Once the line with "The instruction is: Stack" is found, return it along with every line after it, exactly, through the end of the material.

╭─ GIVEN INFORMATION

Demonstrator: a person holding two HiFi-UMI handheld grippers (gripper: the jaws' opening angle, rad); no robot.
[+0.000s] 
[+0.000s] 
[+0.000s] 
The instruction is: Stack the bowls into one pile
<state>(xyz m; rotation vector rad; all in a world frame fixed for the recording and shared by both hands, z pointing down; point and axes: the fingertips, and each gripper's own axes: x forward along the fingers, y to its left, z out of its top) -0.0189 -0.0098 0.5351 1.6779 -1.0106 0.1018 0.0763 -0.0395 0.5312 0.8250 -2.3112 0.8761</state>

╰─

## TASK OUTPUT
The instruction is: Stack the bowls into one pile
<state>(xyz m; rotation vector rad; all in a world frame fixed for the recording and shared by both hands, z pointing down; point and axes: the fingertips, and each gripper's own axes: x forward along the fingers, y to its left, z out of its top) -0.0189 -0.0098 0.5351 1.6779 -1.0106 0.1018 0.0763 -0.0395 0.5312 0.8250 -2.3112 0.8761</state>

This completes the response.